Task statement>
Up to and including the line with "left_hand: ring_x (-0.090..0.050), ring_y", please reproduce the lines below exactly, beginning with the first.

Information supplied>

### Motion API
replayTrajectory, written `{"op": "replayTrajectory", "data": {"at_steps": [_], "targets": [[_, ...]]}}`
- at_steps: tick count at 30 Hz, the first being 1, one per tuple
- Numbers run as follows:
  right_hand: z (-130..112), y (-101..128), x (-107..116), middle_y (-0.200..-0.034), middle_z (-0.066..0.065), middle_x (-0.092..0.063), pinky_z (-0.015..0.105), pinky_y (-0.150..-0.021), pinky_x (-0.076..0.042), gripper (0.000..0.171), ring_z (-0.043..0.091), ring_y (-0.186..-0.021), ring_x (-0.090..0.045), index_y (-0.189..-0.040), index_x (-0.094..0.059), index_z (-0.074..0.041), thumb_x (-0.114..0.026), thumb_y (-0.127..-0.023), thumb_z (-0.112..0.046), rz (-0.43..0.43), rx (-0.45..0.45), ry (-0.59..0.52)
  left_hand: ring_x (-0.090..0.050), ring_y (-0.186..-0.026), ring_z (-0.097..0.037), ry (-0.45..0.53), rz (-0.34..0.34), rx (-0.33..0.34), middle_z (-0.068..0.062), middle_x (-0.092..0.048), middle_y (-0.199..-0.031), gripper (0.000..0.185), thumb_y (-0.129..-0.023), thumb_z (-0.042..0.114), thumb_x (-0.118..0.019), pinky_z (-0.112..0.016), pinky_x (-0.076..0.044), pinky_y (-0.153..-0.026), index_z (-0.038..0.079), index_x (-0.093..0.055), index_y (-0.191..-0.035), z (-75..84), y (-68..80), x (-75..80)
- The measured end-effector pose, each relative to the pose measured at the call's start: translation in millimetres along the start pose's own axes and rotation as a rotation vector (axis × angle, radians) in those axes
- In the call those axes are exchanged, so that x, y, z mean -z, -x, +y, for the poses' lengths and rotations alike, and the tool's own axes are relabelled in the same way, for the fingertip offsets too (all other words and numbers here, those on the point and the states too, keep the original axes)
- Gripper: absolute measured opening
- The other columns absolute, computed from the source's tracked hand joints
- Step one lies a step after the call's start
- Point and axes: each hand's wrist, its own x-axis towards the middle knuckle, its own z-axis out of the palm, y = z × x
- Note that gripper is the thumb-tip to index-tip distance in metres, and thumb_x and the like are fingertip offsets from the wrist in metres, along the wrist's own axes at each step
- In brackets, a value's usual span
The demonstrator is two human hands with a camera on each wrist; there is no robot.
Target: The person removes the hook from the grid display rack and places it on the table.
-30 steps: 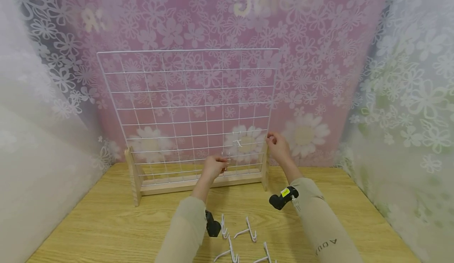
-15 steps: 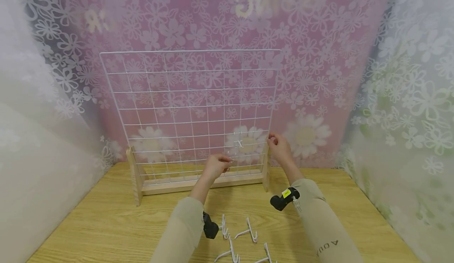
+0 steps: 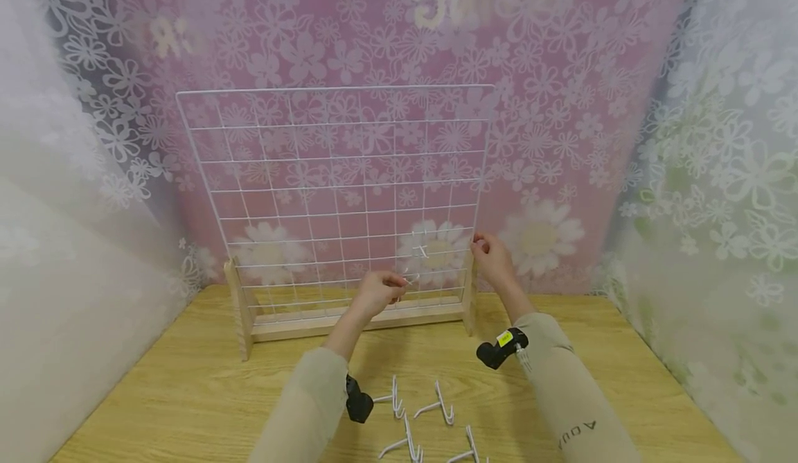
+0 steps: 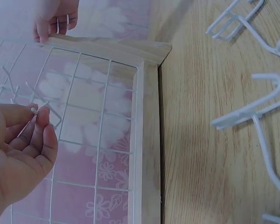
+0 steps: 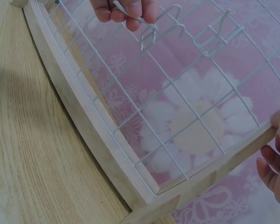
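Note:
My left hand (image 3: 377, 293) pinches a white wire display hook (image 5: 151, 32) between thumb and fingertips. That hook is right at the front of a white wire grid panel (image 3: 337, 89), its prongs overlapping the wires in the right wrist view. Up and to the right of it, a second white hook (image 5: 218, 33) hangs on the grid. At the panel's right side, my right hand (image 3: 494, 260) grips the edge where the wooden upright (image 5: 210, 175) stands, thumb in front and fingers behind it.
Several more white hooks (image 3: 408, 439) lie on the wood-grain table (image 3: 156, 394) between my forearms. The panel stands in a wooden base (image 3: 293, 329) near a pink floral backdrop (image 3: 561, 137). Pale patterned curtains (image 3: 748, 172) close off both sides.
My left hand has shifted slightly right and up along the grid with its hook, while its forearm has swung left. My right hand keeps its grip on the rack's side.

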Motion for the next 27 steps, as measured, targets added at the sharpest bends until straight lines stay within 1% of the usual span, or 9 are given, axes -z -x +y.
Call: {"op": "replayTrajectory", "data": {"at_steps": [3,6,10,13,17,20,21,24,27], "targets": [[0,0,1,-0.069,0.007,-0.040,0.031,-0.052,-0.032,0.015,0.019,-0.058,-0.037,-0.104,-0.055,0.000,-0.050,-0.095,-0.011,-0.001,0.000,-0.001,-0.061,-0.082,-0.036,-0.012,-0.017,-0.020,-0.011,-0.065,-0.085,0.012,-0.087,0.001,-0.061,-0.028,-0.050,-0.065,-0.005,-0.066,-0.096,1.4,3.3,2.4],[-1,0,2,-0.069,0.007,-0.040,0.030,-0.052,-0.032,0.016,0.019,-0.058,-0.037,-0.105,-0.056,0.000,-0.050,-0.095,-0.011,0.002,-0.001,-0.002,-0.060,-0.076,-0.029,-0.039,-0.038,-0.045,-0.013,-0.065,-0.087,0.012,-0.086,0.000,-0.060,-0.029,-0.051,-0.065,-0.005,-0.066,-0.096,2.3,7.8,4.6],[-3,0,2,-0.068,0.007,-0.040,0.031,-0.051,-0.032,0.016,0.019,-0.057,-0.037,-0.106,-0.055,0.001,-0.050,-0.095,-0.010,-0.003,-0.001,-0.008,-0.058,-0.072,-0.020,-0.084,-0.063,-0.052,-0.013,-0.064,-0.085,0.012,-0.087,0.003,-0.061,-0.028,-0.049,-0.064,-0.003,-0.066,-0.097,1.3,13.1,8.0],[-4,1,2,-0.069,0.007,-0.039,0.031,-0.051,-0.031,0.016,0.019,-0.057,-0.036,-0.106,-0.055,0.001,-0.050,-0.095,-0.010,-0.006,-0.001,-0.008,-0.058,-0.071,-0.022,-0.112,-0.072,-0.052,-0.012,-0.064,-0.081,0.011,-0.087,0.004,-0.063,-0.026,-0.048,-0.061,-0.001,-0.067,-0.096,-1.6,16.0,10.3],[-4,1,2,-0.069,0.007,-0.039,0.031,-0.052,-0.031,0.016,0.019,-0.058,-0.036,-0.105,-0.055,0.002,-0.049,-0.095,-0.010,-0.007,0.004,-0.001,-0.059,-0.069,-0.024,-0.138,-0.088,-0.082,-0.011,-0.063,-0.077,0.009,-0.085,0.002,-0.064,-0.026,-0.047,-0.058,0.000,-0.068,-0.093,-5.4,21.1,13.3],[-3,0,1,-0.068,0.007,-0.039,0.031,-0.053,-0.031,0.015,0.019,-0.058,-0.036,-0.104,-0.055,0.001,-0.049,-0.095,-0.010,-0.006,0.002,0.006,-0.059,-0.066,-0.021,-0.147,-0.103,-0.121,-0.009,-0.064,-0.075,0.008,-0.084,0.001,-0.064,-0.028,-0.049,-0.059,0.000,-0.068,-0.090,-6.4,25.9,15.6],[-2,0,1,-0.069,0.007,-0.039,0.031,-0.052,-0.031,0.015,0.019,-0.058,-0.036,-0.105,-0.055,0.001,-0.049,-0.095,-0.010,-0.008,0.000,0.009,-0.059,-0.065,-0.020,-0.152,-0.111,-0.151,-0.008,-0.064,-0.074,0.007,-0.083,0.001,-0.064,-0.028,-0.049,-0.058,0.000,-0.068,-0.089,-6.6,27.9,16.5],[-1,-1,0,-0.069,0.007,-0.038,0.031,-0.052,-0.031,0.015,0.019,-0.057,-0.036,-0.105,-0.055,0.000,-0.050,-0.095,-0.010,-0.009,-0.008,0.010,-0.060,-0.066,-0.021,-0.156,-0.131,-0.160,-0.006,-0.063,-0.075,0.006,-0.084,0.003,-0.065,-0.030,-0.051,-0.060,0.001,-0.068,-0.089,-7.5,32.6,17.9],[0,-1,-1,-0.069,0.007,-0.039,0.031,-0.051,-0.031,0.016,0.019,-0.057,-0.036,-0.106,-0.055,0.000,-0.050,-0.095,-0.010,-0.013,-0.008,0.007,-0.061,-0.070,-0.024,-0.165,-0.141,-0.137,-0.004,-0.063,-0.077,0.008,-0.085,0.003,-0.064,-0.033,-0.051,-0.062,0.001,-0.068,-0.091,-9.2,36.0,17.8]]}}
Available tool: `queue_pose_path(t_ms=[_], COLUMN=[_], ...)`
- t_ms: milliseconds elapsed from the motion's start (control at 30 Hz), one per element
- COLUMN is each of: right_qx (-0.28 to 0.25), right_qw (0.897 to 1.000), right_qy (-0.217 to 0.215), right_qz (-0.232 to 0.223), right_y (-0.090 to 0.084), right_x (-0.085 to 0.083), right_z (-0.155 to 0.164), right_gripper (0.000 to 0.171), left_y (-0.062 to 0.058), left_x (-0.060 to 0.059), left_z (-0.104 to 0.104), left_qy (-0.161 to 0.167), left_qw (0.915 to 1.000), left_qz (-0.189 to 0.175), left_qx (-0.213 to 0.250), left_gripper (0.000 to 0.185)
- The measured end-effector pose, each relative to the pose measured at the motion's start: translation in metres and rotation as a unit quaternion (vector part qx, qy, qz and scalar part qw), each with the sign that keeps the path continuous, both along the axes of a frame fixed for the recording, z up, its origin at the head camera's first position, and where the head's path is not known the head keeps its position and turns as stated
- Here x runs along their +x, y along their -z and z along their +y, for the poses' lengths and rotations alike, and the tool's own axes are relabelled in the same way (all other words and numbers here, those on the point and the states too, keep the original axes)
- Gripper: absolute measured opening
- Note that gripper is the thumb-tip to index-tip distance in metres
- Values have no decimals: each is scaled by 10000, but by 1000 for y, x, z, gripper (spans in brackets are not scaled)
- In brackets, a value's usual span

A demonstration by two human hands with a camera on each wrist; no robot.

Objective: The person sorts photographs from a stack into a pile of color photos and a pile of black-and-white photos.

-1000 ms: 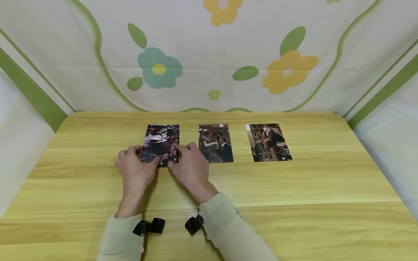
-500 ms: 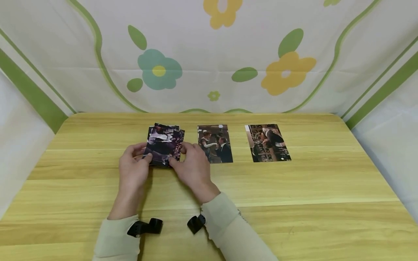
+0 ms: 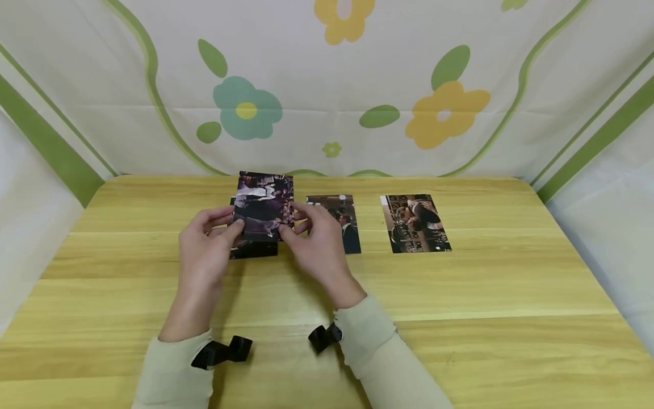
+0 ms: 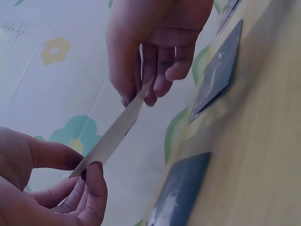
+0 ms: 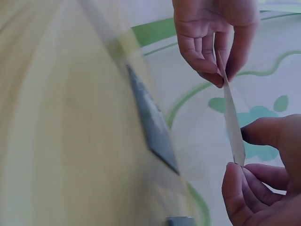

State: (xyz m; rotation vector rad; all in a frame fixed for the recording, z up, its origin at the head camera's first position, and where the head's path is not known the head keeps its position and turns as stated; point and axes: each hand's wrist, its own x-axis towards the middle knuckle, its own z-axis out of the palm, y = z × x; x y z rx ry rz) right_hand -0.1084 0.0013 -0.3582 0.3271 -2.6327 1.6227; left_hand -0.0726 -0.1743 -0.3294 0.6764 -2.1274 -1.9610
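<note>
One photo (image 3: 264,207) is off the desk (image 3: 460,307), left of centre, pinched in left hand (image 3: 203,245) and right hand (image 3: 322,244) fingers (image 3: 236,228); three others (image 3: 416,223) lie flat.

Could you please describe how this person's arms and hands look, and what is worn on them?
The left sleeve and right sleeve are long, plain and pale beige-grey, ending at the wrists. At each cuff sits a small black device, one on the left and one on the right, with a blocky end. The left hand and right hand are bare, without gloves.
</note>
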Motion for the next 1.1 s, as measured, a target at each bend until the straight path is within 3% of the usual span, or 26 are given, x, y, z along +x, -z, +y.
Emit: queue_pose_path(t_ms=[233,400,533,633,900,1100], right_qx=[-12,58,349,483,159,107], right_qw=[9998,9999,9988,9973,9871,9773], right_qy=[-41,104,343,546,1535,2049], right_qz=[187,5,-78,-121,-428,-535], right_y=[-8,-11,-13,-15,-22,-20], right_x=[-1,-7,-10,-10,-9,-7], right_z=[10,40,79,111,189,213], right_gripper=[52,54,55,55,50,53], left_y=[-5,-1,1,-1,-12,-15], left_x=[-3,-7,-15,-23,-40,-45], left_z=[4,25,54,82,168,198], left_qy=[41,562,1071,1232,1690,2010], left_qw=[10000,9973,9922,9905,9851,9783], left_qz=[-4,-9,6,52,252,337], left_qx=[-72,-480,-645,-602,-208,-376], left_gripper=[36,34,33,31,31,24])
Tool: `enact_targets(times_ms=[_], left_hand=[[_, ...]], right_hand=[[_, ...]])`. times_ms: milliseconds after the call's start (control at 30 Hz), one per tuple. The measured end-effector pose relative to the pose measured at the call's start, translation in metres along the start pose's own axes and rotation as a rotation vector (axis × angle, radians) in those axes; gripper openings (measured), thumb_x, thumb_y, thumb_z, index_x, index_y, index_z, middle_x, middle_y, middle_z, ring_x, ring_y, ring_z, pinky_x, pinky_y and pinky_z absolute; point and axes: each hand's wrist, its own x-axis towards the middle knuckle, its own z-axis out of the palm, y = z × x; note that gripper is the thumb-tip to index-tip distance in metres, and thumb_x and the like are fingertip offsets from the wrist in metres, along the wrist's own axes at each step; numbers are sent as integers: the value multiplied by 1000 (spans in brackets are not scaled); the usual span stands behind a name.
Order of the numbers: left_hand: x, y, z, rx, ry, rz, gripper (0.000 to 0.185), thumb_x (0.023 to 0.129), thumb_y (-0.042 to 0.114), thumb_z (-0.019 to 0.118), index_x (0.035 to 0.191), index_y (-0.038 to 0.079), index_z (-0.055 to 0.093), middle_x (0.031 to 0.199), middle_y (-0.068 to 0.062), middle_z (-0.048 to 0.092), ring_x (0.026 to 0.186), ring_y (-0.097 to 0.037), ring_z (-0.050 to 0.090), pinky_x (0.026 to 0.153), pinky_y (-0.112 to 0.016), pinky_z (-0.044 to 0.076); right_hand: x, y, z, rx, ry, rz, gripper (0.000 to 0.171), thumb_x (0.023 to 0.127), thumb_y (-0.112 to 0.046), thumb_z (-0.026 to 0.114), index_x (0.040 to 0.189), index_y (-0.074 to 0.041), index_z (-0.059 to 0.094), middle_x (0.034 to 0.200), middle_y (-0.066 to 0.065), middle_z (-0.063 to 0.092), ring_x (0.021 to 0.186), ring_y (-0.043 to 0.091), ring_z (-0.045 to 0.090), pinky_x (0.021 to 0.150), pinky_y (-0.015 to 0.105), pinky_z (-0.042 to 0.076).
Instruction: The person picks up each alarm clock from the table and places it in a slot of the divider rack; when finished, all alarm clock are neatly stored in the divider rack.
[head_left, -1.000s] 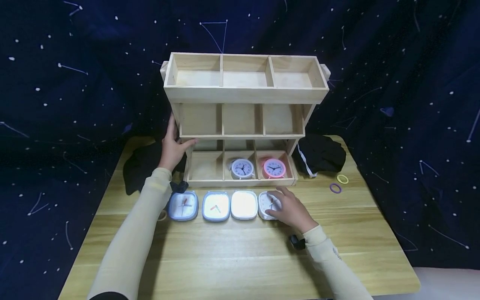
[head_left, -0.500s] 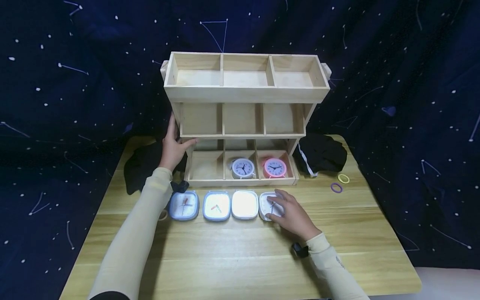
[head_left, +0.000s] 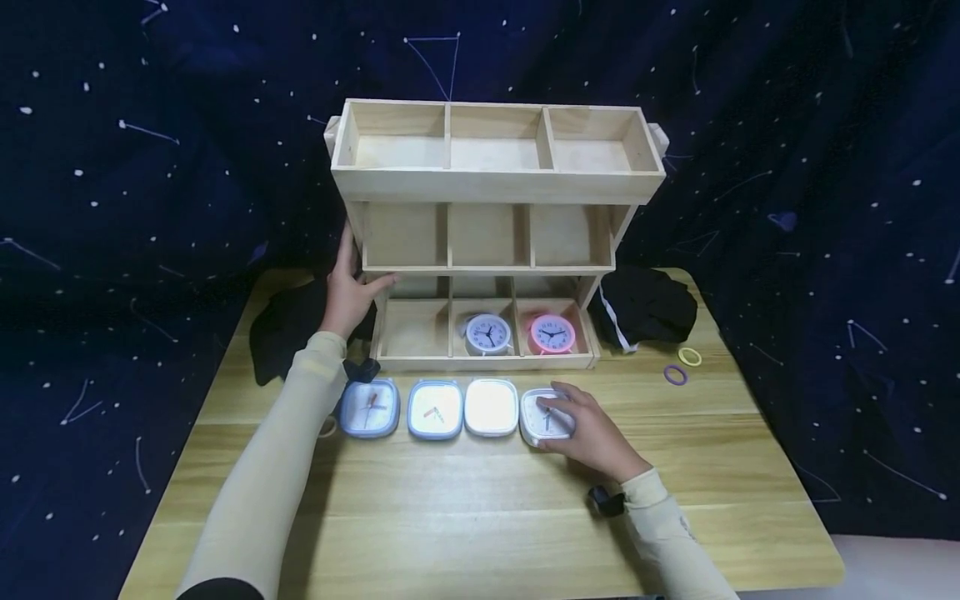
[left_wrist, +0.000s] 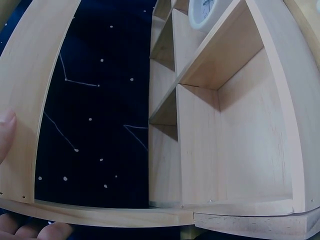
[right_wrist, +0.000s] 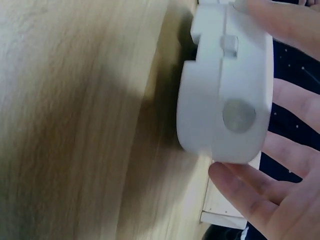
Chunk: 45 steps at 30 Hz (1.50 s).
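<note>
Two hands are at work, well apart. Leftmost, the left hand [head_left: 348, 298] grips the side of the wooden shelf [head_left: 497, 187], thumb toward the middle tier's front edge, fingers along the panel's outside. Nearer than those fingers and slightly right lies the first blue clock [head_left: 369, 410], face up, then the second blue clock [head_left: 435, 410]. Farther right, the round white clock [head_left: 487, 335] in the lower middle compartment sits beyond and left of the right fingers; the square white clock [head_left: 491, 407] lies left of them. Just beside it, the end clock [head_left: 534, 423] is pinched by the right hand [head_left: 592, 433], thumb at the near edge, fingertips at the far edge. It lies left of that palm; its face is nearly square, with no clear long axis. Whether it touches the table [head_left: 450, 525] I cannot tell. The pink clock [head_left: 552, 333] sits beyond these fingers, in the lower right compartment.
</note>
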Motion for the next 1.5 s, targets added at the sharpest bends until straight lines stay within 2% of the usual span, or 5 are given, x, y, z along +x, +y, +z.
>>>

Answer to this exercise>
### Motion API
replayTrajectory, written `{"op": "replayTrajectory", "data": {"at_steps": [_], "targets": [[_, ...]]}}`
- at_steps: tick count at 30 Hz, the first being 1, one per tuple
- Numbers run as follows:
  right_hand: z (-130..112), y (-101..128), x (-107..116), middle_y (-0.200..-0.034), middle_z (-0.066..0.065), middle_x (-0.092..0.063), pinky_z (-0.015..0.105), pinky_y (-0.150..-0.021), pinky_x (-0.076..0.042), gripper (0.000..0.171), ring_z (-0.043..0.091), ring_y (-0.186..-0.021), ring_x (-0.090..0.045), index_y (-0.189..-0.040), index_x (-0.094..0.059), index_z (-0.074..0.041), thumb_x (-0.114..0.026), thumb_y (-0.127..-0.023), thumb_z (-0.112..0.046), rz (-0.43..0.43), rx (-0.45..0.45), ry (-0.59..0.52)
  left_hand: ring_x (-0.090..0.050), ring_y (-0.186..-0.026), ring_z (-0.097..0.037), ry (-0.45..0.53), rz (-0.34..0.34), rx (-0.33..0.34), middle_z (-0.068..0.062), middle_x (-0.092..0.048), middle_y (-0.199..-0.031), gripper (0.000..0.185), thumb_y (-0.129..-0.023), thumb_z (-0.042..0.114), thumb_x (-0.118..0.019), pinky_z (-0.112..0.016), pinky_x (-0.076..0.044), pinky_y (-0.153..-0.026), index_z (-0.038..0.079), index_x (-0.093..0.055), index_y (-0.191..-0.035), z (-75..84), y (-68..80), x (-75..80)

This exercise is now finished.